Lara Moreno no lo es (idiota)
Hay una voz. Entera y verdadera. Las influencias se combinaron como en una de las grandes partidas de ajedrez, añadió lo sacado de sí misma, metió su vida entera (que es como decir la vida de todos los que de alguna manera la rozan) y salió un estilo propio y un tema necesario. Y esa voz no tiene parecido: es una estructura nueva. Puede gustar o no (eso es otra cosa). Pero ahí está, haciendo creíble lo inverosímil. Después notas que lo inverosímil son gente de carne y hueso que corren muchos riesgos con su vida fuera del círculo. Gentes que suelen acabar el día muy de noche, pero también cruzan, indecisos, la luz del día. Gente de verdad. Una generación real (una parte pequeña de esa generación que los engloba a todos, los que nos cuenta Lara y los que no, por la edad). Y están ahí, contados magníficamente por Lara. No es un ejercicio de estilo inútil. Es un esfuerzo para que gente tan ajena, como yo, que apenas puedo acercarme a ellos, diga ¡eso es, así son, entiendo!
Dice Pablo Gutiérrez en una buena contracubierta: «Los personajes de Cuatro veces fuego tienen la firme idea de ordenar sus vidas, y la vida tiene la firme idea de impedirlo». Muy bien dicho, Pablo, porque es así. Eso me permite dar un salto a las gentes que me rodearon a mí, con la única diferencia de que entonces era eso más la lucha política, que ya no existe. Esa gente vive realmente, la conocí en mi tiempo y doy fe, aunque parezca que no existen, y Lara Moreno los ha succionado y nos lo devuelve con una escritura en la que los planos se entrelazan tan delicadamente que lo único que piden para que se produzca el milagro del placer y el conocimiento es que se lea despacio, frase a frase: porque habla de la vida que sucede (y duele) sin más descripción e historia que las absolutamente necesarias.
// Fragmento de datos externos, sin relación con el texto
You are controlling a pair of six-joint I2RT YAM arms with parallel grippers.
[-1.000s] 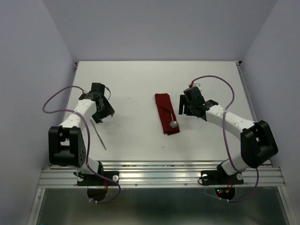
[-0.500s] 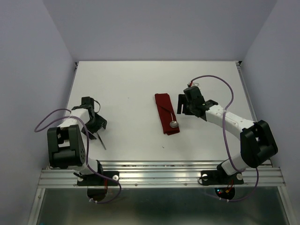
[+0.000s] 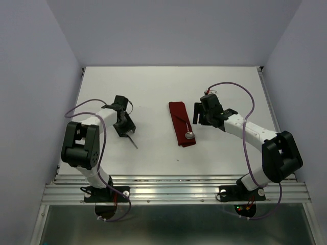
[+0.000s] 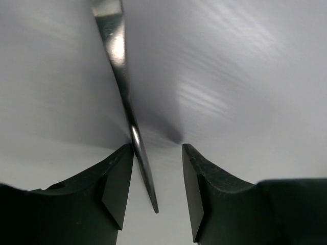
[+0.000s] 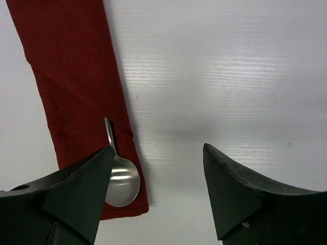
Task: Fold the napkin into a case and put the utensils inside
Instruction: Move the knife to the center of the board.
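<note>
The napkin is folded into a narrow dark red case at the table's middle. A spoon lies with its handle tucked into the case and its bowl showing at the near end. My right gripper stands open just right of that end, nothing between its fingers. The thin straight utensil lies left of the case. My left gripper straddles its end, jaws apart. The utensil touches the left finger, with a gap to the right one.
The white table is bounded by grey walls at the back and both sides. An aluminium rail runs along the near edge. Purple cables loop beside each arm.
My left gripper dropped toward the near left, then swung right toward the middle. The thin utensil shifted right with it. The right arm, case and spoon stayed put.
</note>
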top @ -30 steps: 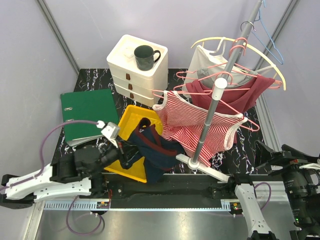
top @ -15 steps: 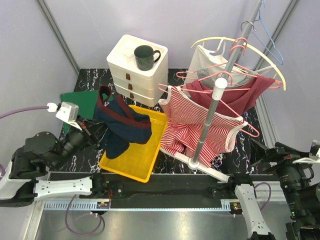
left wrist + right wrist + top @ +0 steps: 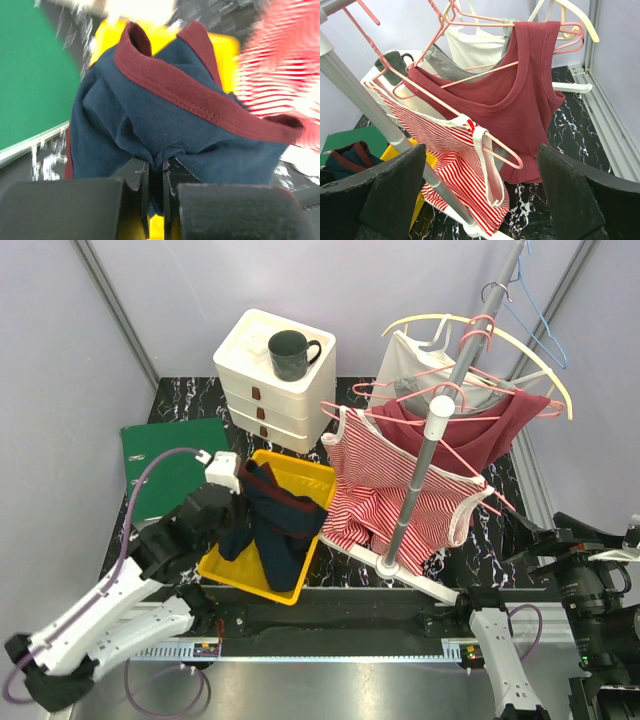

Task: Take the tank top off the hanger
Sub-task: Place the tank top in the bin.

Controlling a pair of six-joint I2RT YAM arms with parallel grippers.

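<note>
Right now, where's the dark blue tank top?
The dark blue tank top hangs left of centre in the top view, pinched by the left gripper over the yellow tray, beside the green binder.

Robot lab test cell.
Plain panel walls [image 3: 180,300] on aluminium struts [image 3: 115,310]; left arm [image 3: 100,615] and right arm [image 3: 585,600] bolted to a metal rail [image 3: 330,652] at the near edge of a black marble-print surface [image 3: 175,400], cable [image 3: 140,500] trailing. Staged props: drawer unit [image 3: 270,390] with mug [image 3: 291,353], green binder [image 3: 160,465], yellow tray [image 3: 225,565], clothes rack [image 3: 425,475] with hangers [image 3: 506,149].
</note>
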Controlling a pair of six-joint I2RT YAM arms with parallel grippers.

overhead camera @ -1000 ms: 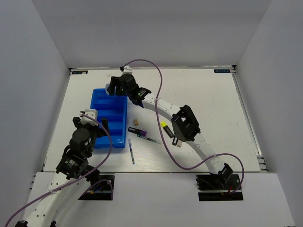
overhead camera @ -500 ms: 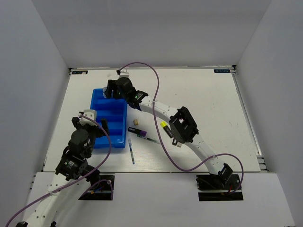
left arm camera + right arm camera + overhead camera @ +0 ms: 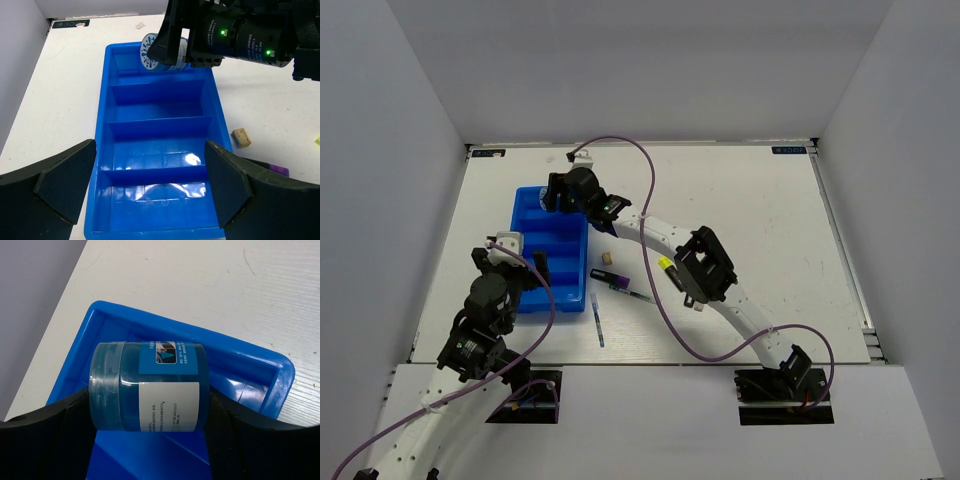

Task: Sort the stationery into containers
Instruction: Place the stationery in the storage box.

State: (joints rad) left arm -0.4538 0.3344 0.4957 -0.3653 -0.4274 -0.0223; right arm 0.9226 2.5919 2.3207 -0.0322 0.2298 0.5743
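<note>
Right wrist view: the right gripper (image 3: 150,435) pinches the blue-white pot (image 3: 147,367), which lies sideways between its 2 fingers, with the blue tray (image 3: 260,372) and its far end compartment just beneath. The left gripper (image 3: 147,182) is spread wide above the tray's near end, and a pale eraser (image 3: 241,136) lies beyond its right finger.

Pot (image 3: 150,386) hung over the far end of the tray (image 3: 563,243), eraser (image 3: 607,257) and marker (image 3: 610,279) lay on the desk (image 3: 750,200) right of it

Bright, even light, probably overhead; soft shadows; glare on blue tray (image 3: 160,125) floor; frames sharp.
</note>
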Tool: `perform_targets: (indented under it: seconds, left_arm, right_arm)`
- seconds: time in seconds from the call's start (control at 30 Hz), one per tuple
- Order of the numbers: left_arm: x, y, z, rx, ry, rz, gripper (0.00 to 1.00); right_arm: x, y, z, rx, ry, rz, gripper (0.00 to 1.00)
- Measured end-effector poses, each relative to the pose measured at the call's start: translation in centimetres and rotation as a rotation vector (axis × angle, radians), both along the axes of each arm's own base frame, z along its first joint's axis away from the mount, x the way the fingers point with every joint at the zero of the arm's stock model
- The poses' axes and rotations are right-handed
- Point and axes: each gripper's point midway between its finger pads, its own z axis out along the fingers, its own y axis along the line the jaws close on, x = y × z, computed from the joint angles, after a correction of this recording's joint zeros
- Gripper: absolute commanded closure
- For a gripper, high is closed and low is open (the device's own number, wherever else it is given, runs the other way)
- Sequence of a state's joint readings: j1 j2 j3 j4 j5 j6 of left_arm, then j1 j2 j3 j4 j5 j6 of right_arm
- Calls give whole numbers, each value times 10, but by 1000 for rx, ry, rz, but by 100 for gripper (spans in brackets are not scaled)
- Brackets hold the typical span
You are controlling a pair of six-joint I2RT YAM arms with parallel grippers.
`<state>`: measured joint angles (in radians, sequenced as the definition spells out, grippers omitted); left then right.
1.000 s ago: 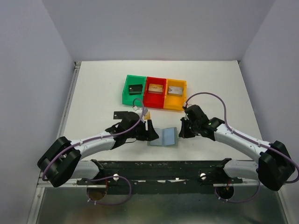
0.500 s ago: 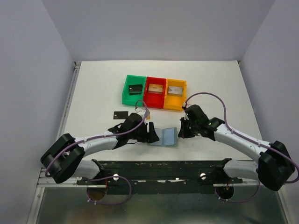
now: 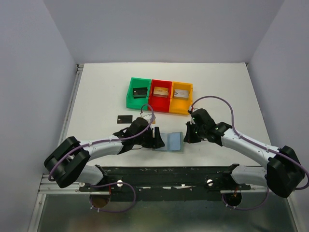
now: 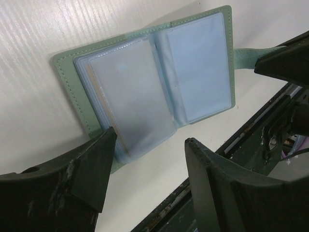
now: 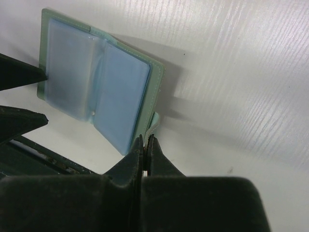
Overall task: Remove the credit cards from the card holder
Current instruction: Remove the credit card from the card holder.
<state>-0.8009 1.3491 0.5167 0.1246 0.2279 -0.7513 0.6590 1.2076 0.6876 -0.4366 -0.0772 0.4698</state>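
The card holder [image 3: 170, 141] lies open on the table, pale green outside with light blue sleeves [image 4: 145, 82]. A thin tan card edge [image 4: 107, 113] shows in its left sleeve stack. My left gripper [image 3: 157, 137] is open at the holder's left edge, its jaws [image 4: 149, 140] straddling the near corner without gripping. My right gripper [image 3: 186, 137] is shut on the holder's small green tab [image 5: 155, 123], with the jaws [image 5: 146, 141] pinched together. A black credit card [image 3: 124, 118] lies loose on the table to the left. More cards rest in the bins.
Green [image 3: 131, 99], red [image 3: 159, 107] and yellow [image 3: 179, 110] bins stand in a row behind the holder, each holding a card. The table's black near rail [image 3: 169, 171] runs close in front of the holder. White walls enclose the table.
My left arm has slid a little toward the near edge, uncovering the black card on the table. The right gripper and the holder have not moved.
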Motion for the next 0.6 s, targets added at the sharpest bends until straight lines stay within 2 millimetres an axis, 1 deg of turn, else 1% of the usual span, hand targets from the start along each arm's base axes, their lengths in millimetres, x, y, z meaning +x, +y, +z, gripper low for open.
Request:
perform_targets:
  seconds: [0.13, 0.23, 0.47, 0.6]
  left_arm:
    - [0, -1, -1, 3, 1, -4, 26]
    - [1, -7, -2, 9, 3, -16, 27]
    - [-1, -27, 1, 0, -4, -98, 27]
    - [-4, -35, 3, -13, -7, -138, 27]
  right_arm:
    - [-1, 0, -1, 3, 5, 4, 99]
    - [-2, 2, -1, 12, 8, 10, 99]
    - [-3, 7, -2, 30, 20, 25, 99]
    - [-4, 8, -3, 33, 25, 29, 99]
De entre los cuatros grupos de cinco relatos cada uno, confieso la emoción casi lacrimosa de ese relato de perseguidores que es Durante horas. O el aplastamiento que me produjo esa maravilla literaria que es Efectos secundarios. Pero no voy a decir nada más. Total, los vais a leer todos antes o después y cada uno encontrará los suyos.
(Yo) soy idiota
Vuelvo a la estación a las cinco y pico de la tarde, con media hora de tiempo, para regresar esa misma noche a Madrid. Vi en el andén frío grupos de tres asientos. Uno de ellos tenía dos llenos de caca de paloma, y el de la izquierda limpio. Me senté y saqué el libro. Siempre llevo las gafas un poco caídas (innecesariamente porque son progresivas). De pronto, una cagada de paloma se me metió entre el cristal y el ojo. Miré hacia arriba y con el ojo que me quedaba vi una viga llena de palomas. ¿Cómo no se me ocurrió que el asiento izquierdo estaba limpio porque era continuamente ocupado por gente hosca, como yo, que prefieren sentarse solos? Cuando salí de limpiarme, otro solitario había ocupado ya el asiento que nunca se manchaba, esperando, sin saberlo, su ración de caca.
Me acordé entonces de que dicen eso trae suerte. Inmediatamente decidí traspasársela al libro de Lara, porque de verdad la merece.